What the task asks. This exercise calls for the whole listing to be given again exactly, without images.

···

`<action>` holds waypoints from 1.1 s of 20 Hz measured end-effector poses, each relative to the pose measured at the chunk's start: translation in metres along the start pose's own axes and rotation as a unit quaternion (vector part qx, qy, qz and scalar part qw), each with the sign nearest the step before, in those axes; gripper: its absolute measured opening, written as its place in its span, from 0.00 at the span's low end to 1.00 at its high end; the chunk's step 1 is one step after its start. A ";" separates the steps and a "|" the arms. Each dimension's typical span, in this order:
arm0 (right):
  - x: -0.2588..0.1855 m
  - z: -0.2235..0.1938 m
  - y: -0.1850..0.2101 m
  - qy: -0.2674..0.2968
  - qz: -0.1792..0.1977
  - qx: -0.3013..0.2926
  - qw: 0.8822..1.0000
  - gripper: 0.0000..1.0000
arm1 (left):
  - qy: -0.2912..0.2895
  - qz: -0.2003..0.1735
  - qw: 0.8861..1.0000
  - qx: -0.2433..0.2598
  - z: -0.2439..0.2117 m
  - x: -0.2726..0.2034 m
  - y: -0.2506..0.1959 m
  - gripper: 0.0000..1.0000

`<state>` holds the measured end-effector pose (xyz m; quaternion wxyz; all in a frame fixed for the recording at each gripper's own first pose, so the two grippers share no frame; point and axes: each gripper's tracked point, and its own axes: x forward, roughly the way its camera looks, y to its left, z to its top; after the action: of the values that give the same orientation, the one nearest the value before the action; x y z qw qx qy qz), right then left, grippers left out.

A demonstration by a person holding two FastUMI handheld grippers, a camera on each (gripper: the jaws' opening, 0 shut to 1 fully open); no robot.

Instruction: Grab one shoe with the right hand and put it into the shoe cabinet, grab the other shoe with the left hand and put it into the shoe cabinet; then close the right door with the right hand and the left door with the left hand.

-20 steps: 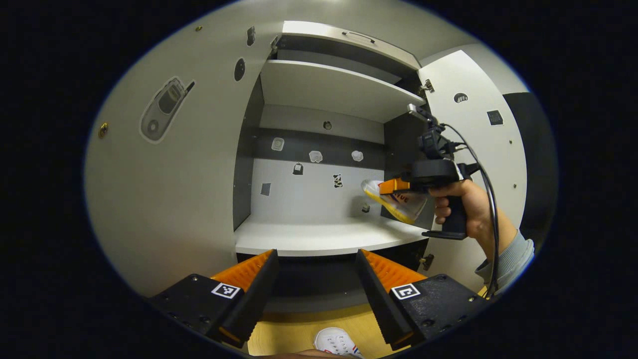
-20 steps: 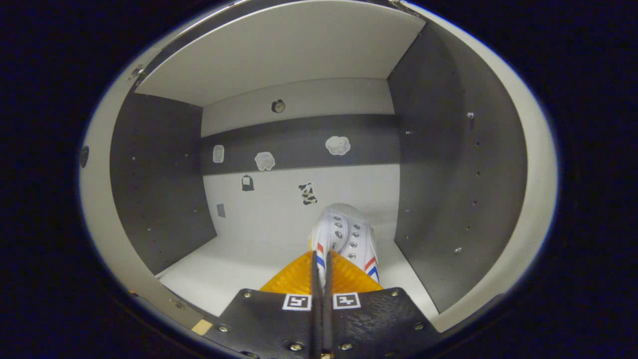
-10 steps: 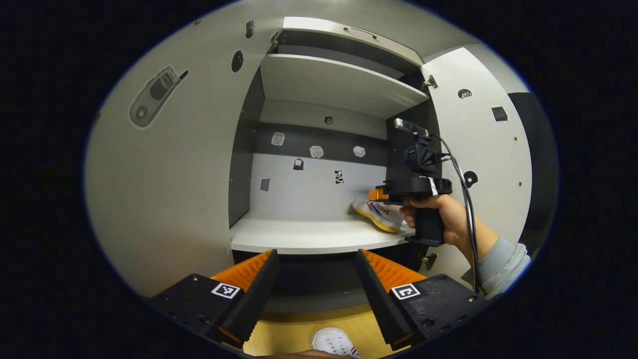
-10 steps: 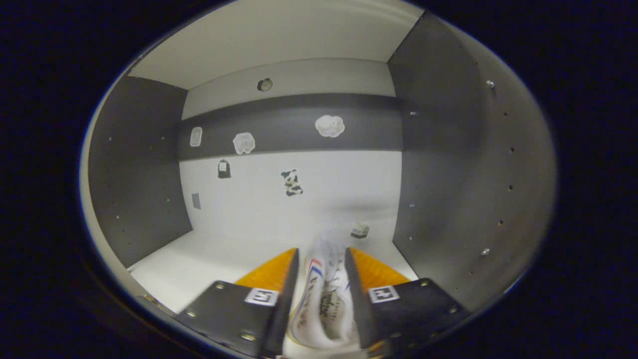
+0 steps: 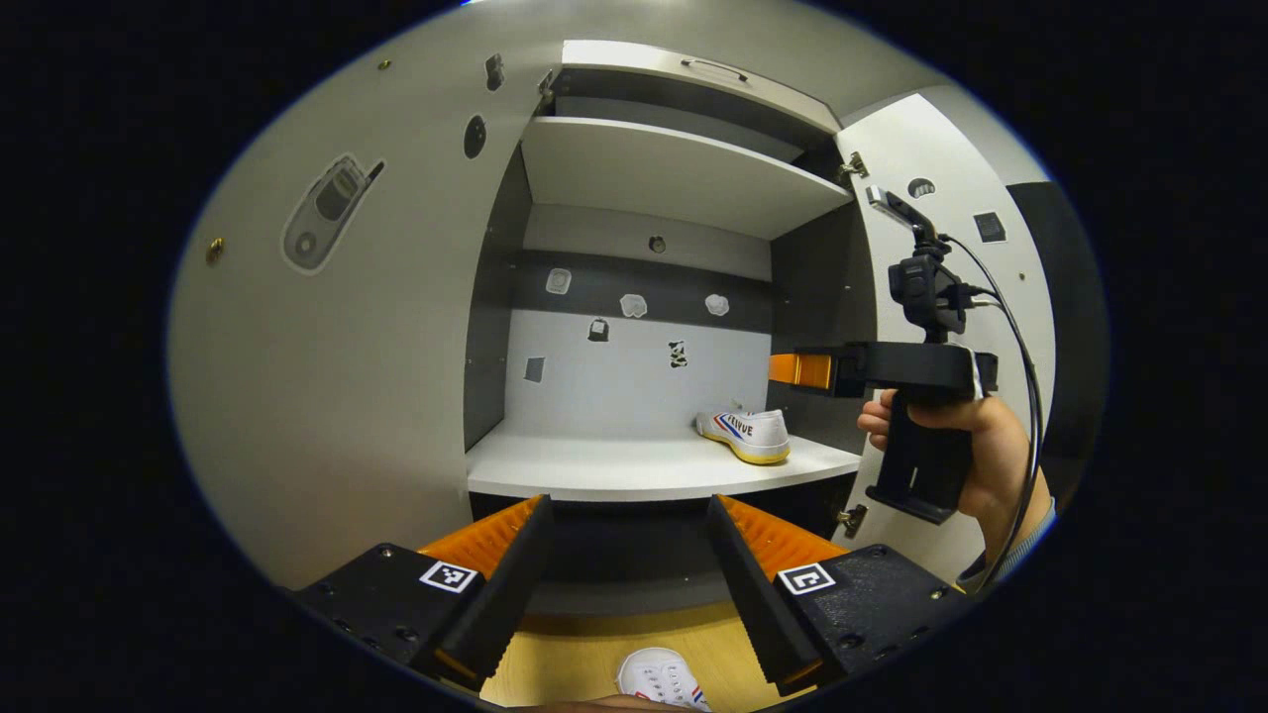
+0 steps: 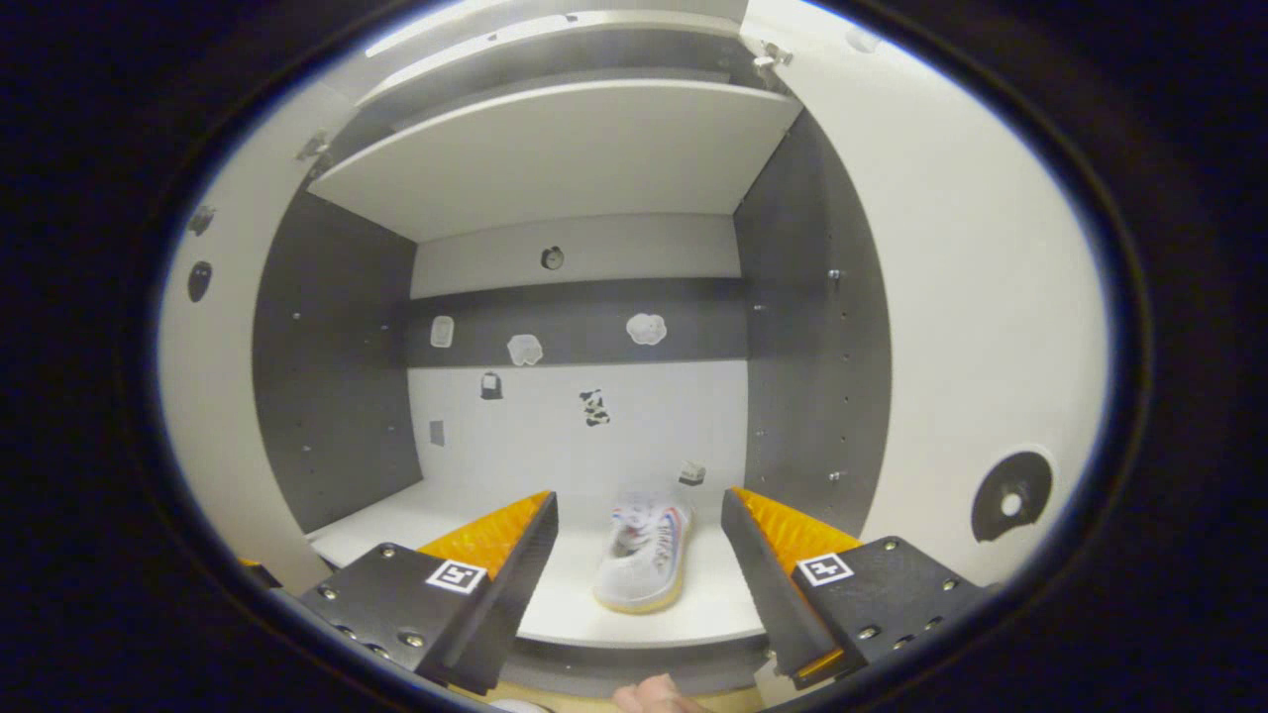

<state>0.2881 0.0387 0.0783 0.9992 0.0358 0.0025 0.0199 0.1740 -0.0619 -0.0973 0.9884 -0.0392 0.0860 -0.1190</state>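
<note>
A white shoe [image 5: 745,434] with red and blue stripes and a yellow sole rests on the right side of the cabinet's lower shelf [image 5: 614,467]; in the right gripper view the same shoe [image 6: 644,555] lies between and beyond my open right gripper [image 6: 639,555], apart from both fingers. In the left gripper view that right gripper [image 5: 797,369] hangs in a hand above the shoe, in front of the shelf. My left gripper [image 5: 626,540] stands open below the shelf with nothing in it. The second white shoe [image 5: 662,679] sits on the wooden floor beneath it.
Both cabinet doors stand open: the left door [image 5: 327,327] with stickers, the right door [image 5: 951,248] behind the hand. An upper shelf [image 5: 674,173] roofs the compartment. Dark side walls [image 6: 332,366] flank the shelf. A fingertip [image 6: 649,693] shows at the bottom edge.
My right gripper opened, let go of the shoe on the shelf, and drew back out of the compartment and upward. My left gripper has stayed open in place.
</note>
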 end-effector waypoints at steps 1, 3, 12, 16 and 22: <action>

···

Answer space.
`<action>` holds waypoints from 1.1 s of 20 Hz measured end-effector poses, each relative to the pose measured at the chunk's start: translation in metres along the start pose's own axes and rotation as a unit quaternion (vector part qx, qy, qz and scalar part qw), each with the sign nearest the step before, in those axes; gripper: its absolute measured opening, written as its place in its span, from 0.00 at the span's low end to 1.00 at its high end; the chunk's step 1 is one step after its start. A ";" separates the steps and a "|" the arms. Each dimension's typical span, in this order:
arm0 (right):
  - x: -0.2588..0.1855 m
  - z: -0.2235..0.1938 m
  - y: -0.1850..0.2101 m
  - qy: -0.2674..0.2968
  - qz: -0.1792..0.1977
  - qx: -0.3013..0.2926
  - qw: 0.8822..1.0000
  - gripper: 0.0000..1.0000
arm1 (left):
  - qy: -0.2912..0.2895
  - qz: -0.2003..0.1735
  - qw: 0.8861..1.0000
  - qx: -0.2433..0.2598
  - z: -0.2439..0.2117 m
  - x: -0.2726..0.2034 m
  - y: -0.2506..0.1959 m
  - gripper: 0.0000..1.0000

`<state>` holds the measured end-effector pose (xyz m; quaternion wxyz; all in a frame fixed for the recording at each gripper's own first pose, so the two grippers share no frame; point and axes: each gripper's tracked point, and its own axes: x forward, roughly the way its camera looks, y to its left, z to its top; after the action: of the values that give the same orientation, the one nearest the value before the action; x y z qw qx qy qz), right then left, grippers left out.

A demonstration by a person holding two FastUMI handheld grippers, a camera on each (gripper: the jaws' opening, 0 shut to 1 fully open); no robot.

Instruction: Grab one shoe with the right hand and put it into the shoe cabinet, grab the other shoe with the left hand and put it into the shoe cabinet; then close the right door with the right hand and the left door with the left hand.

-20 steps: 
-20 steps: 
-10 steps: 
-10 steps: 
+0 steps: 
+0 steps: 

<state>0.2881 0.0387 0.0783 0.9992 0.0358 0.0025 0.0199 0.1740 -0.0619 -0.0973 0.9884 -0.0392 0.0860 -0.1190</state>
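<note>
A white shoe [image 5: 745,434] with red and blue stripes and a yellow sole rests on the right side of the cabinet's lower shelf [image 5: 614,467]; in the right gripper view the same shoe [image 6: 644,555] lies between and beyond my open right gripper [image 6: 639,555], apart from both fingers. In the left gripper view that right gripper [image 5: 797,369] hangs in a hand above the shoe, in front of the shelf. My left gripper [image 5: 626,540] stands open below the shelf with nothing in it. The second white shoe [image 5: 662,679] sits on the wooden floor beneath it.
Both cabinet doors stand open: the left door [image 5: 327,327] with stickers, the right door [image 5: 951,248] behind the hand. An upper shelf [image 5: 674,173] roofs the compartment. Dark side walls [image 6: 332,366] flank the shelf. A fingertip [image 6: 649,693] shows at the bottom edge.
My right gripper opened, let go of the shoe on the shelf, and drew back out of the compartment and upward. My left gripper has stayed open in place.
</note>
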 end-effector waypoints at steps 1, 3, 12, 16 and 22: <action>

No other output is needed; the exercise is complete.